*** Opening Source data ***

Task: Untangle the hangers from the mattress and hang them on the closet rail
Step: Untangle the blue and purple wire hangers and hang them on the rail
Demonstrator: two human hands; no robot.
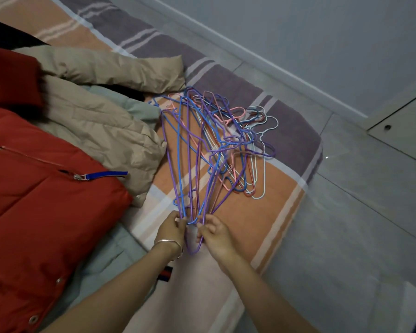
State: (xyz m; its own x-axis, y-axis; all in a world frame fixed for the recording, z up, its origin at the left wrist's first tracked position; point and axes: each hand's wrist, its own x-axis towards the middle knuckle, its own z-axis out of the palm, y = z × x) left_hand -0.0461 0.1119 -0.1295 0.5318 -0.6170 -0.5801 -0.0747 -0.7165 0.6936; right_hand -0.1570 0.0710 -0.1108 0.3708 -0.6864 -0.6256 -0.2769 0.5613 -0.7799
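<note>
A tangle of several thin wire hangers (210,150), purple, blue, pink, red and white, lies on the striped mattress (269,207) near its corner. Their hooks point away from me, toward the far right. My left hand (172,228), with a silver bangle on the wrist, pinches the near ends of the purple and blue hangers. My right hand (213,233) pinches the same bunch from the other side. Both hands meet at the near tip of the bundle. No closet rail is in view.
A red padded jacket (34,188) and a beige padded jacket (101,121) lie on the mattress to the left of the hangers. Grey tiled floor (346,212) runs along the right, with a wall and a cabinet door (399,121) beyond.
</note>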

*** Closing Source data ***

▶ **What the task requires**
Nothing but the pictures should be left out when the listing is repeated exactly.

▶ **Answer below**
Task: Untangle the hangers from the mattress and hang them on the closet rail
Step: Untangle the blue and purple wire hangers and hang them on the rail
Demonstrator: two human hands; no robot.
State: (xyz m; its own x-axis, y-axis; all in a world frame fixed for the recording, z up, its origin at the left wrist's first tracked position; point and axes: each hand's wrist, its own x-axis towards the middle knuckle, its own z-axis out of the palm, y = z × x) left_hand -0.0461 0.1119 -0.1295 0.5318 -0.6170 -0.5801 -0.0747 -0.7165 0.6936; right_hand -0.1570 0.0710 -0.1108 0.3708 -0.6864 -0.6256 -0.2769 0.5613 -0.7799
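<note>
A tangle of several thin wire hangers (210,150), purple, blue, pink, red and white, lies on the striped mattress (269,207) near its corner. Their hooks point away from me, toward the far right. My left hand (172,228), with a silver bangle on the wrist, pinches the near ends of the purple and blue hangers. My right hand (213,233) pinches the same bunch from the other side. Both hands meet at the near tip of the bundle. No closet rail is in view.
A red padded jacket (34,188) and a beige padded jacket (101,121) lie on the mattress to the left of the hangers. Grey tiled floor (346,212) runs along the right, with a wall and a cabinet door (399,121) beyond.
</note>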

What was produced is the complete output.